Top of Data

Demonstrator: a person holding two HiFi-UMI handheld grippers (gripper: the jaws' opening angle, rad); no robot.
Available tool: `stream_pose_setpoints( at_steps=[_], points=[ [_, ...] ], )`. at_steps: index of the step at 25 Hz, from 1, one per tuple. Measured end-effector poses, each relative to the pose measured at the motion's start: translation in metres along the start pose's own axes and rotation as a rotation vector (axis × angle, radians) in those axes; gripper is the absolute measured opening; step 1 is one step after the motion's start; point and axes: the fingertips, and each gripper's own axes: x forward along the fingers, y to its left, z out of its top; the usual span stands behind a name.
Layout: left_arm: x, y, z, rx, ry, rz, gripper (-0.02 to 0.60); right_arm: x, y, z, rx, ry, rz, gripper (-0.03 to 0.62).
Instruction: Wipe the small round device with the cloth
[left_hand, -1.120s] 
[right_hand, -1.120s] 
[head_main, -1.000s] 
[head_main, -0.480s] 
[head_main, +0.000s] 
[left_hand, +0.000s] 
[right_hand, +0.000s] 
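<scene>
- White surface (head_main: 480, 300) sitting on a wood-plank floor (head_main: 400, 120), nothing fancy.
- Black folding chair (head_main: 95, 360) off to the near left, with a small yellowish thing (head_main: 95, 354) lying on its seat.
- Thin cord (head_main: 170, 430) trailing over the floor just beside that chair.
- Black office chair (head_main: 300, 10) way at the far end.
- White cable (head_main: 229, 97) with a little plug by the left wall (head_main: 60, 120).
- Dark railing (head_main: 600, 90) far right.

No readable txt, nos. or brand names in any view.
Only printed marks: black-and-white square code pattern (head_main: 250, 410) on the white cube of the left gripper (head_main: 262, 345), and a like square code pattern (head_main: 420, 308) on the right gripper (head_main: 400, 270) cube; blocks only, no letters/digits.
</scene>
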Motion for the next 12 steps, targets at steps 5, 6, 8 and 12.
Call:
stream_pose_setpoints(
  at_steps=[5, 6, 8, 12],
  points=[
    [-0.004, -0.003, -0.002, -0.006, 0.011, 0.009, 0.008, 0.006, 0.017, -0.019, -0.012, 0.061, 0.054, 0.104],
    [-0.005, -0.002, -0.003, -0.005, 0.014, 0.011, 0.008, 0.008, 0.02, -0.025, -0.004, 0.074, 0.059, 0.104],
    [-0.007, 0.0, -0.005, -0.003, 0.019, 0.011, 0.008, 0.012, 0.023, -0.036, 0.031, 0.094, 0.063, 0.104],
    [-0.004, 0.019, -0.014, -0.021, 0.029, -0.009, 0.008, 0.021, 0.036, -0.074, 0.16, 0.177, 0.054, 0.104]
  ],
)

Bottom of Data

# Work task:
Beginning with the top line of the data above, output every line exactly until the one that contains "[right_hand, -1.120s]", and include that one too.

# Answer section:
Demonstrator: a person holding two HiFi-UMI handheld grippers (gripper: the jaws' opening angle, rad); no robot.
Available tool: `stream_pose_setpoints( at_steps=[_], points=[ [_, ...] ], )`. at_steps: index of the step at 25 Hz, from 1, one per tuple. Measured end-effector poses, each relative to the pose measured at the motion's start: translation in metres along the start pose's own axes and rotation as a rotation vector (axis × angle, radians) in those axes; gripper is the absolute measured opening; step 1 is one step after the motion's start; point and axes: the fingertips, and each gripper's own axes: x forward along the fingers, y to its left, z out of its top; the usual span stands behind a name.
Layout: left_arm: x, y, z, rx, ry, rz, gripper (-0.02 to 0.60); right_arm: x, y, z, rx, ry, rz, gripper (-0.03 to 0.62).
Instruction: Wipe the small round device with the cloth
[left_hand, -1.120s] 
[right_hand, -1.120s] 

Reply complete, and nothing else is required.